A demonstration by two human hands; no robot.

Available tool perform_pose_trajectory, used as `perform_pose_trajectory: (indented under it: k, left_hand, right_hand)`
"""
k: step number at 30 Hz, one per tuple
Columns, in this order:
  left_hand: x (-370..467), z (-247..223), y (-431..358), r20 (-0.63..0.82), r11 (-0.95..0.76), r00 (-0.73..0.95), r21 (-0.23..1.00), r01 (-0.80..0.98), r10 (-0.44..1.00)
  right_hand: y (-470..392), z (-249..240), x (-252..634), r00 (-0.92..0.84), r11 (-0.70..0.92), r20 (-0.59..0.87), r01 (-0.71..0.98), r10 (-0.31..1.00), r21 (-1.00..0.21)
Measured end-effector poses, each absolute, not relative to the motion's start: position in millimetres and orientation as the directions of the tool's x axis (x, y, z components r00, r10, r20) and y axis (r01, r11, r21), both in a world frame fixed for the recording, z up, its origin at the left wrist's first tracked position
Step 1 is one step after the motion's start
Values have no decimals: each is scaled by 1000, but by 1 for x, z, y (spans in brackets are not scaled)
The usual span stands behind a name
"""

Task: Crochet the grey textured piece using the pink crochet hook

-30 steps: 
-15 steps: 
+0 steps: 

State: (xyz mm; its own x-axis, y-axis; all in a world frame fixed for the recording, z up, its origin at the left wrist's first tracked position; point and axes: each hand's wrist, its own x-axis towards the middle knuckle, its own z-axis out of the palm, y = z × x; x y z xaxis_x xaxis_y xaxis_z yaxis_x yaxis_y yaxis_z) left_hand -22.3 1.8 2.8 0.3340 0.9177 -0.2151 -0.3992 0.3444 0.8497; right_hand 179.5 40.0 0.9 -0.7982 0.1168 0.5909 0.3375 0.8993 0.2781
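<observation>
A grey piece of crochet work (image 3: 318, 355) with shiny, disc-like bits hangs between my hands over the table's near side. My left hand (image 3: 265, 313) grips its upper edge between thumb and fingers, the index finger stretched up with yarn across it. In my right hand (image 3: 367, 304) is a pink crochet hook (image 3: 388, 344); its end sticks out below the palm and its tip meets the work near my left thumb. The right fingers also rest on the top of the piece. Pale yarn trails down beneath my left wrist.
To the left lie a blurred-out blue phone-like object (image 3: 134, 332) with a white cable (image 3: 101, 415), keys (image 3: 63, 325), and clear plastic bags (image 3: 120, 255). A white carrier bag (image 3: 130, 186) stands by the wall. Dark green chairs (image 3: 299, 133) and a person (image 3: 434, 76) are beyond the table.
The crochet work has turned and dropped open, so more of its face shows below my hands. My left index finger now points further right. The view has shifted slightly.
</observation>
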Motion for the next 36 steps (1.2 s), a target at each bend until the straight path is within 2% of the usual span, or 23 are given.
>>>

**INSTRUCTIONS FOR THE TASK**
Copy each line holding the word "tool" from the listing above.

**RESPONSE TO THIS TASK**
Available tool perform_pose_trajectory, used as `perform_pose_trajectory: (indented under it: k, left_hand, right_hand)`
Measured end-effector poses, each absolute, not relative to the motion's start: position in millimetres and orientation as the directions of the tool's x axis (x, y, z components r00, r10, r20) and y axis (r01, r11, r21), both in a world frame fixed for the recording, z up, its origin at the left wrist's first tracked position

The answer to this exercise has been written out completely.